Figure 6. CD40 agonist improves gemcitabine efficacy in PDAC

(A) Representative H&E, Masson's Trichrome, and gross images of implanted PDAC tumors obtained from mice at defined time points after treatment with anti-CD40 antibodies with comparison to isotype control (Ctrl). Scale bars, 500 μm (H&E) and 100 μm (Masson's Trichrome). (B) Quantification of collagen content in PDAC tumors detected by Masson's trichrome relative to control treatment. n=7-8 tumors per group. (C) Quantification of tumor necrosis seen on H&E imaging. n=7-8 tumors per group. (D) Mice with implanted PDAC tumors were treated with anti-CD40 on day 0 followed by gemcitabine on day 2 or 5 as indicated with comparison to gemcitabine alone. Shown is quantification of tumor necrosis and cellular proliferation (Ki67) detected by H&E and immunohistochemical staining, respectively, at one day after gemcitabine treatment. n=5 mice per group. (E) Mice with implanted PDAC tumors were treated with or without anti-CD40 antibody on day 0 followed by gemcitabine on day 5. Shown is fold change in tumor volume from time of gemcitabine treatment to 6 days later. n = 8-9 mice per group. (F) Effect of anti-Ly6C, anti-IFN-γ, broad spectrum MMP inhibitor (iMMP, Actinonin) and MMP13 specific inhibitors (iMMP13 #1, WAY-170523; iMMP13 #2, 544678-85-5) on tumor necrosis induced with gemcitabine administered 5 days after anti-CD40 therapy with comparison to anti-CD40 and gemcitabine alone. Tumor necrosis is quantified one day after treatment with gemcitabine. For panels B-F, significance testing was performed using one-way Anova with Bonferroni correction for multiple pairwise comparisons or unpaired 2-tailed Student's t test. *, P<0.05; **, P<0.01; ***, P<0.001; ****, P<0.0001.
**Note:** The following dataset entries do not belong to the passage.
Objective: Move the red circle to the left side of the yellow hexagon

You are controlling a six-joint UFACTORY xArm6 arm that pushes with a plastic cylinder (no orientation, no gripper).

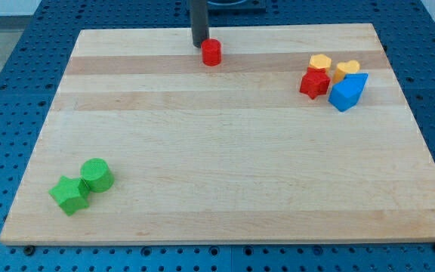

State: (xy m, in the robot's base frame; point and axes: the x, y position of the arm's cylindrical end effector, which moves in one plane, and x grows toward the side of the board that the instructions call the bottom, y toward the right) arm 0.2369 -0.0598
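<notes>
The red circle (pixel 212 52) sits near the view's top, a little left of centre. My tip (pixel 200 45) stands just left of it and slightly above, touching or almost touching its edge. The yellow hexagon (pixel 320 63) is far to the view's right near the top. It belongs to a tight cluster with a red star (pixel 315 83) just below it, a yellow heart (pixel 346 70) to its right and a blue block (pixel 348 92) at the cluster's lower right.
A green circle (pixel 96 175) and a green star (pixel 69 194) sit together at the view's bottom left. The wooden board (pixel 225 166) lies on a blue perforated table (pixel 6 91).
</notes>
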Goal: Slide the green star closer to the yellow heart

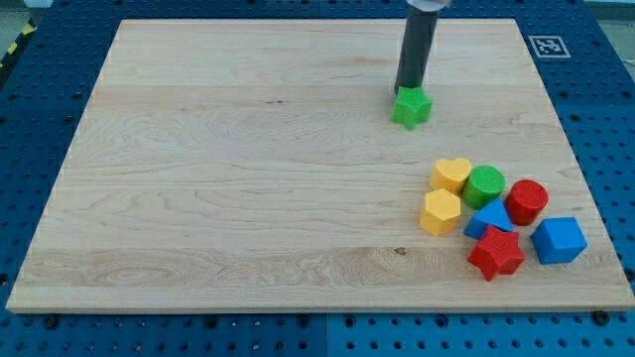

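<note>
The green star point(412, 108) lies on the wooden board point(248, 169) in the upper right part. My tip point(406, 91) stands at the star's upper left edge, touching it. The yellow heart point(451, 175) lies below and to the right of the star, at the top left of a cluster of blocks, well apart from the star.
The cluster at the lower right holds a green cylinder point(485, 185), a red cylinder point(527, 201), a yellow hexagon point(441, 212), a blue triangle point(488, 219), a red star point(496, 253) and a blue cube point(559, 240). A marker tag point(549, 46) sits at the board's top right corner.
</note>
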`<move>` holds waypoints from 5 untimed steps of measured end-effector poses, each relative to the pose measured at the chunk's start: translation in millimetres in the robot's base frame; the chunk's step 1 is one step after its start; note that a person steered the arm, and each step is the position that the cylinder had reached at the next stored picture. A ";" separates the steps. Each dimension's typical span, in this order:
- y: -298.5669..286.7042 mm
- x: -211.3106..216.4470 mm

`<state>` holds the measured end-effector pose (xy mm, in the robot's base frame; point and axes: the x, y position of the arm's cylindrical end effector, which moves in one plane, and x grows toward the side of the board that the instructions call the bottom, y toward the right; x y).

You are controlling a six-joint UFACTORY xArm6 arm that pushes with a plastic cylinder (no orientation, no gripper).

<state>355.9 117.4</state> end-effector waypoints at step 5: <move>69.1 19.0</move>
<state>374.9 186.5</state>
Figure 7. Proposed step-wise model for anti-fibrotic activity induced with a CD40 agonist in PDAC

Treatment with a CD40 agonist induces the systemic release of IFN-γ which activates CCR2⁺ inflammatory monocytes (IM) and polarizes their phenotype toward anti-fibrotic (Step 1: Polarization). Inflammatory monocytes are then recruited to the tumor microenvironment in a CCL2-dependent manner that is regulated by resident monocytes/macrophages (RM) residing outside of the tumor microenvironment (Step 2: Trafficking). Within the tumor microenvironment, tumor infiltrating inflammatory monocytes alter the MMP profile leading to rapid degradation of extracellular matrix proteins including type I collagen and fibronectin (Step 3: Effector Activity). Together, depletion of extracellular matrix components induced by inflammatory monocytes enhances the sensitivity of tumors to gemcitabine chemotherapy.